Criticism of the Government’s nomination of Phil Hogan as Ireland’s member of the EU Commission has tended to focus on his lobbying in 2012 to prevent a Traveller family being given access to social housing. On those grounds Nessa Childers, an independent member of the EU Parliament, reasonably described the nomination as a “step backwards for equality.”
The other main strand of criticism concerns his agreement on bloated consultancy payments for the establishment of Irish Water, an issue that Sinn Féin in particular is emphasising. Again, the criticism is legitimate and important, as is the fact that he spent the summer appointing former Fine Gael and Labour Party councillors to state boards, and that he quashed inquiries into planning irregularities, including in his own fiefdom of Co. Carlow, when he took office as minister for the environment.
An article in Irish Left Review by Andy Storey points out that the problem with Hogan goes well beyond anti-Traveller racism, the wasting of public money, the dishing out of sinecures to political cronies, and taking a relaxed approach to dodgy planning. Most politicians engage in all the above. Hogan’s real importance lies in his being a prime example of the noxious nexus between political and corporate power in Ireland.
The Moriarty Tribunal in 2011 concluded that the former minister Michael Lowry had “an insidious and pervasive influence” over the awarding of a mobile phone licence to Denis O’Brien’s Esat Digifone consortium; in fact the tribunal described Lowry’s conduct as “profoundly corrupt to a degree that was nothing short of breath-taking.” In July 2010 Lowry was an honoured guest at Phil Hogan’s fiftieth birthday party, and only days after the publication of the Moriarty report Hogan had an official meeting with Lowry—allegedly to discuss unrelated matters.
But then, this should not be so surprising. Hogan has form here. As Jody Corcoran has reported, “Hogan was personally engaged in the extraction of at least two significant sums of money from O’Brien, or his companies or associates, for Fine Gael at or around the time of the granting of the licence.” Coincidentally, Siteserv—a company owned by O’Brien that had substantial debts owed to Anglo-Irish Bank, now owned by the state (i.e. you and me) and now written off—has won some of the contracts for installing water meters—water charges, of course, being another of Hogan’s legacies.
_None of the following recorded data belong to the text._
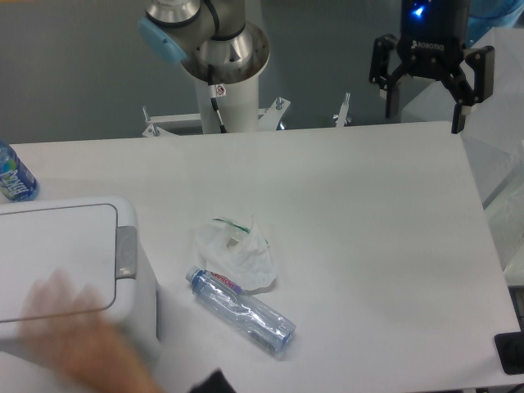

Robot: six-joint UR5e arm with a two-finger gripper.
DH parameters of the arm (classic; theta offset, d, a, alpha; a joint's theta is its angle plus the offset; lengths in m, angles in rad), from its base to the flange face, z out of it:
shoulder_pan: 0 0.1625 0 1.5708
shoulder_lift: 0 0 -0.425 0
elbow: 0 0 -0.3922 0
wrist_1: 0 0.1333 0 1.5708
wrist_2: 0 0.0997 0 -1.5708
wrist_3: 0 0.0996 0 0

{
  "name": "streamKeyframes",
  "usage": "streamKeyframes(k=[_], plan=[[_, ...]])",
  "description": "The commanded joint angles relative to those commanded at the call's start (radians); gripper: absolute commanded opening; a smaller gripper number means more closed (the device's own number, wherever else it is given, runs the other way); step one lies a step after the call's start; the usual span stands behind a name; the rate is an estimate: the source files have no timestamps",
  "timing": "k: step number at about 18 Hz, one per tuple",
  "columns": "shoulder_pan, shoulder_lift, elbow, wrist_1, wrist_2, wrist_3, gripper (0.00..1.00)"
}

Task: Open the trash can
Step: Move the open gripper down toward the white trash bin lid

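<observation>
- The gripper [423, 102] is hanging at the far right of the scene, just above the far edge of the table [368, 213], with its two black fingers spread apart and nothing between them.
- The trash can [74, 270] is sitting at the near left corner of the table, well apart from the jaws, diagonally across the tabletop from them.
- Its flat white lid [53, 250] is lying closed, and the small grey latch [126, 251] is showing on the rim at the bin's right side.
- A blurred hand [78, 340] is reaching in from the near edge over the bin's near corner; its contact with the bin cannot be told.
- What the bin is holding is hidden under the lid.
- A clear plastic bottle [241, 309] is lying on its side near the middle of the table, right of the bin, looking empty.
- A crumpled clear plastic bag [233, 254] is lying just beyond the bottle, touching it near its cap end.
- A second bottle with a blue label [14, 173] is showing at the far left edge, beyond the bin.
</observation>
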Motion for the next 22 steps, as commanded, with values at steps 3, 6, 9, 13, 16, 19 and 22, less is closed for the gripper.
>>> streamKeyframes(k=[3,6,9,13,16,19,22], plan=[[-0.002,0.002,0.003,-0.002,0.006,-0.003,1.00],[-0.005,0.002,0.009,-0.005,0.009,-0.023,1.00],[-0.021,0.006,0.006,-0.002,-0.002,-0.190,1.00],[-0.112,-0.002,0.012,0.040,0.000,-0.493,1.00],[-0.207,-0.017,0.005,0.100,0.005,-0.708,1.00],[-0.279,-0.038,0.002,0.164,0.002,-0.880,1.00],[-0.339,-0.045,-0.002,0.172,0.003,-1.006,1.00]])
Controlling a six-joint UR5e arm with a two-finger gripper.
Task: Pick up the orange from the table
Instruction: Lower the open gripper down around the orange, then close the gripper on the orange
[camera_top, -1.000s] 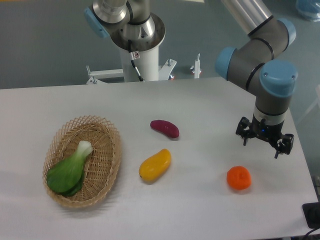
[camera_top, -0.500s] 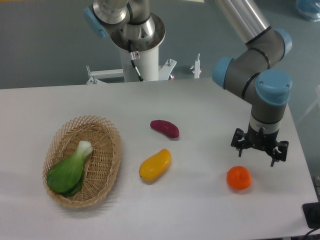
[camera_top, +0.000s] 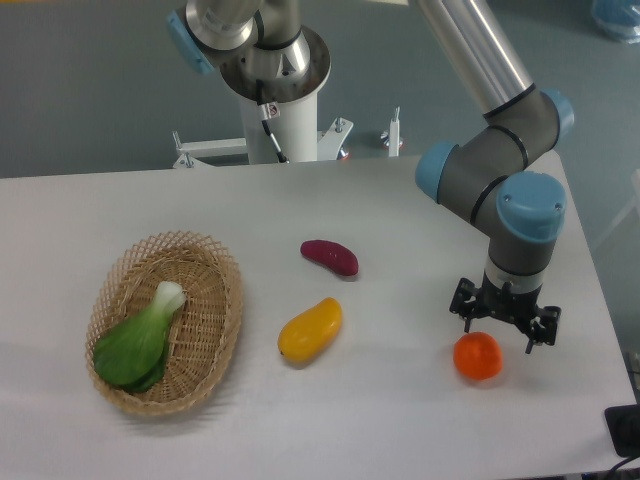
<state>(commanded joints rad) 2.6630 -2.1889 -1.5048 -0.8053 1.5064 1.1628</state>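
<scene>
The orange (camera_top: 478, 357), small, round and bright, lies on the white table (camera_top: 400, 420) near the front right. My gripper (camera_top: 499, 327) hangs just above and slightly behind it, fingers spread wide and pointing down, nothing between them. Its left fingertip is near the orange's upper left, its right fingertip to the upper right. The gripper's body partly overlaps the fruit's top edge.
A yellow mango-like fruit (camera_top: 310, 330) lies mid-table, with a dark purple sweet potato (camera_top: 330, 257) behind it. A wicker basket (camera_top: 216, 330) at the left holds a green bok choy (camera_top: 138, 342). The table's right edge runs close to the orange.
The gripper has moved left and toward the front, from behind and right of the orange to just above it. The orange and other items have not moved.
</scene>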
O’Brien, who Hogan “ran into” at the Mount Juliet Golf and Country Club in March, is not the only controversial businessman Hogan has been associated with. In the 2000s Michael Fingleton, then managing director of Irish Nationwide Building Society, personally approved a loan of €450,000 to Hogan to allow him buy a house in Dublin 4, with Hogan having to repay only the interest on the loan for a decade. Fingleton then lent him €430,000 to buy a Portuguese holiday home, on the same generous repayment terms. A report in the Irish Independent on the matter charmingly described the second loan as having been processed with “what appears to have been ... minimal paperwork.” How probable was it that we would ever have had a serious banking inquiry when a senior Government minister had personally profited from the shady practices that created the property and banking crisis in the first place?
In February 2009 Hogan declined to follow his party leader’s example and take a 5 per cent cut in his salary of €110,000, stating that “my personal circumstances don’t allow that at the moment.” (God knows how dire his personal circumstances would have been if he had been obliged to meet normal repayments on his property loans.)
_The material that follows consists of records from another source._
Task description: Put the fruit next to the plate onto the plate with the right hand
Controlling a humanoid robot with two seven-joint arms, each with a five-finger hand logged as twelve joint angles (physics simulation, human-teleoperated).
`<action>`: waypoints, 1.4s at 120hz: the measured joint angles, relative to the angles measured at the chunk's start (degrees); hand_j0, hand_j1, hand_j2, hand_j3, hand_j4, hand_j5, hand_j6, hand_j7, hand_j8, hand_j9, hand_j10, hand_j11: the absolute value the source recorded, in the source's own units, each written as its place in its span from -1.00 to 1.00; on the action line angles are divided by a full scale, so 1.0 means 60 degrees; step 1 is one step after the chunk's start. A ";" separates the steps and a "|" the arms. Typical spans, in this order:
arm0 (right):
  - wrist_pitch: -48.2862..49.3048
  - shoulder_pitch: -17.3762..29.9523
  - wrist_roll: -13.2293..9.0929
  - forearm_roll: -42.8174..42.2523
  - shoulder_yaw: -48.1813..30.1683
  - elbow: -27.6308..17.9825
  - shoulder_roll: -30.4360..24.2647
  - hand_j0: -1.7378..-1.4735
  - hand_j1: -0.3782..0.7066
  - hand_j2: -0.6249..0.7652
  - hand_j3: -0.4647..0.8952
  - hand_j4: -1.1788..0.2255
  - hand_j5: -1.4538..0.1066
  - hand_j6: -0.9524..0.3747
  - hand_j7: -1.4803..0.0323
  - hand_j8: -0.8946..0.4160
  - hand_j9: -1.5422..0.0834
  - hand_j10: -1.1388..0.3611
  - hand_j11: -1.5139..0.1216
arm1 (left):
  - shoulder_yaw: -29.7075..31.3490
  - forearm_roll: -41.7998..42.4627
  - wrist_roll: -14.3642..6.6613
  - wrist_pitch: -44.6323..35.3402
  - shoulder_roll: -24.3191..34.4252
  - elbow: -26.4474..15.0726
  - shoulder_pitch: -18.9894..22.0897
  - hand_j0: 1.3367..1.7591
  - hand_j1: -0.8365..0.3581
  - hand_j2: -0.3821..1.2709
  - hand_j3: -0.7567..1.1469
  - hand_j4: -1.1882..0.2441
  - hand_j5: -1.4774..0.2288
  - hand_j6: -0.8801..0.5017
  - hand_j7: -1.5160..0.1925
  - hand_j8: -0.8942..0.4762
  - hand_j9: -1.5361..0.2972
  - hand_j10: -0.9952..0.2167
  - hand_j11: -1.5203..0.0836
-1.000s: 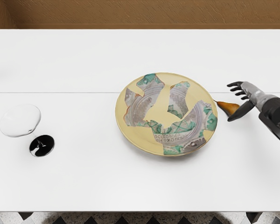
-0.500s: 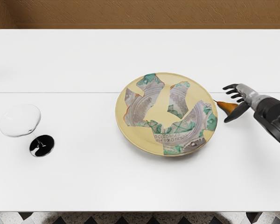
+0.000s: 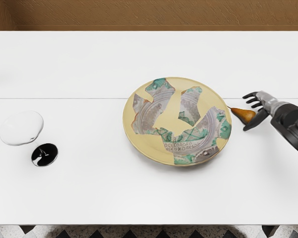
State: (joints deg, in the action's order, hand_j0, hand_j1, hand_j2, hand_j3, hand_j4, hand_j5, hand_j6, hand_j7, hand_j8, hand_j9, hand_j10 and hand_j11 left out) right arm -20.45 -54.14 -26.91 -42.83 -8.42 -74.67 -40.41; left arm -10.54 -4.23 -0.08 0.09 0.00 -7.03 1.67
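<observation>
My R hand [image 3: 262,105] hangs open, fingers spread, empty, just beside pear [image 3: 242,114] by plate [image 3: 127,124]; pear prob. light, smooth, rolls, so I'd grip fat end.

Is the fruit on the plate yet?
No, the fruit lies on the table just right of the plate, beside the right hand.

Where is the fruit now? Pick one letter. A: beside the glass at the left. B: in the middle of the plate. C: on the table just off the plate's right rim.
C: the fruit lies on the table just off the right rim of the plate, close by the open right hand.
</observation>
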 joint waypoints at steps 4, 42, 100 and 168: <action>-0.0058 0.0001 -0.0032 0.0000 -0.0001 0.0032 0.0080 -0.40 -0.35 -0.17 -0.32 0.27 0.43 0.02 0.49 -0.06 0.45 0.53 -0.21 | 0.0000 -0.0001 0.0000 0.0000 0.0000 0.0000 0.0000 0.52 0.94 -0.53 -0.21 0.63 0.70 0.24 0.74 0.27 0.65 0.61 0.86; -0.0431 -0.0048 -0.0229 0.0125 -0.0001 0.0088 0.0297 -0.40 -0.34 -0.18 -0.32 0.26 0.43 0.02 0.49 0.04 0.28 0.50 -0.18 | 0.0002 0.0001 -0.0001 0.0000 0.0000 0.0000 0.0000 0.52 0.94 -0.53 -0.21 0.63 0.70 0.24 0.74 0.27 0.65 0.61 0.86; -0.0361 -0.0556 -0.1324 0.0729 0.0061 -0.0519 -0.0151 -0.40 -0.34 -0.18 -0.32 0.28 0.41 0.02 0.49 -0.05 0.44 0.19 0.33 | -0.0001 0.0002 0.0000 0.0000 0.0000 0.0000 0.0000 0.52 0.94 -0.53 -0.21 0.63 0.70 0.24 0.74 0.27 0.65 0.61 0.86; -0.1878 -0.0597 -0.1349 0.0709 0.0675 -0.0806 0.0054 -0.40 -0.27 -0.19 -0.32 0.24 0.35 -0.03 0.43 -0.11 0.40 0.11 0.36 | -0.0001 0.0002 0.0000 0.0000 0.0000 0.0000 0.0000 0.52 0.94 -0.53 -0.21 0.63 0.70 0.24 0.74 0.27 0.65 0.61 0.86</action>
State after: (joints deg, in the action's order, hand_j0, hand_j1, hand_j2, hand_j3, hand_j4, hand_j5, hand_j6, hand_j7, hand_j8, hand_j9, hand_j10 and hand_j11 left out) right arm -31.72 -57.72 -35.00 -38.58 -4.37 -79.51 -40.09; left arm -10.55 -4.22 -0.08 0.09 0.00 -7.03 1.67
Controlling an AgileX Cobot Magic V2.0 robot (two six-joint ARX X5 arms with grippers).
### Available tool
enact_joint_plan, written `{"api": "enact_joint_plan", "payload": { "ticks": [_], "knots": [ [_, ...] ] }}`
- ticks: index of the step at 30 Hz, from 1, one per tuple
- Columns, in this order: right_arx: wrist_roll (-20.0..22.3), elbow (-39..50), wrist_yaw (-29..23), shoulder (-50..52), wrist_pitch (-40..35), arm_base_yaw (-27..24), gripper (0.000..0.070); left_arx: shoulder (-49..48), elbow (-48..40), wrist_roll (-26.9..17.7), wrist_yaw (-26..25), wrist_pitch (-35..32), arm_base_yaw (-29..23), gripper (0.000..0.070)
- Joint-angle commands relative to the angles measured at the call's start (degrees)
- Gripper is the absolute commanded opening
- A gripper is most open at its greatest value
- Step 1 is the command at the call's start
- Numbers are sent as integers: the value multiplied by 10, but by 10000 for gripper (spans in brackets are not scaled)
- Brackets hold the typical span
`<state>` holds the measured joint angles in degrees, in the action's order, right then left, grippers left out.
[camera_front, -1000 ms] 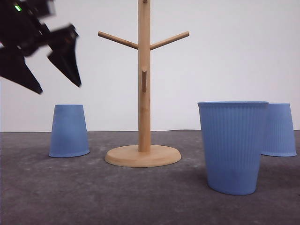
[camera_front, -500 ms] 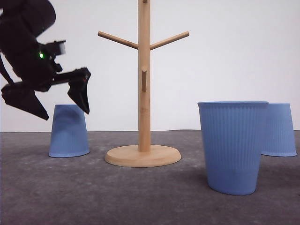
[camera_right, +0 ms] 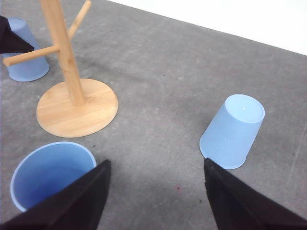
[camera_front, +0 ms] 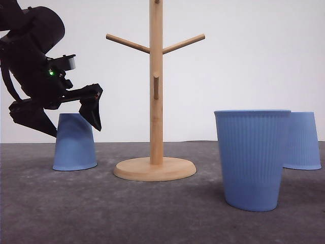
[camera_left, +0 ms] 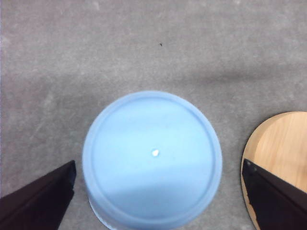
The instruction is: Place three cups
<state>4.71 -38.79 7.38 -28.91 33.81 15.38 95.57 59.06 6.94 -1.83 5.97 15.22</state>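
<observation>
A plain white wall (camera_front: 254, 61) backs the grey tabletop (camera_front: 152, 213).

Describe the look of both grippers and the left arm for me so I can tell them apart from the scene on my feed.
The left gripper is matte black with two flat, wedge-shaped fingers tapering to points, on a bulky rounded black arm with a small green light and a pale grey block on its wrist. The right gripper has the same black, triangular fingers. No markings show on either, and I cannot make out cables.

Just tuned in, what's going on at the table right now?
The left hand is open, its fingers straddling the top of the upside-down cup on the left, which sits on its rim beside the wooden stand. Nothing is gripped yet. A second cup stands upright near the front and a third sits inverted behind it. The right hand is open above the table, holding nothing.
</observation>
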Motion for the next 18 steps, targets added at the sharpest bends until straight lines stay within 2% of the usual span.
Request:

In April 2012 a Kilkenny woman texted Hogan to complain of the hardship the household charge was causing her, to which Hogan responded: “Would you ever relax and feed the children.”
The man is demonstrably a hypocrite and a boor (appropriate enough qualifications for an EU Commissioner these days). Even more importantly, he is the embodiment of the crony-capitalist links between business and politics in Ireland, links that are forged and greased through political donations, personal favours and friendships, opaque meetings, and secret business dealings.
In that sense Hogan is the perfect representative of the Irish elite and an eminently apt person to fulfil that representative role in Brussels.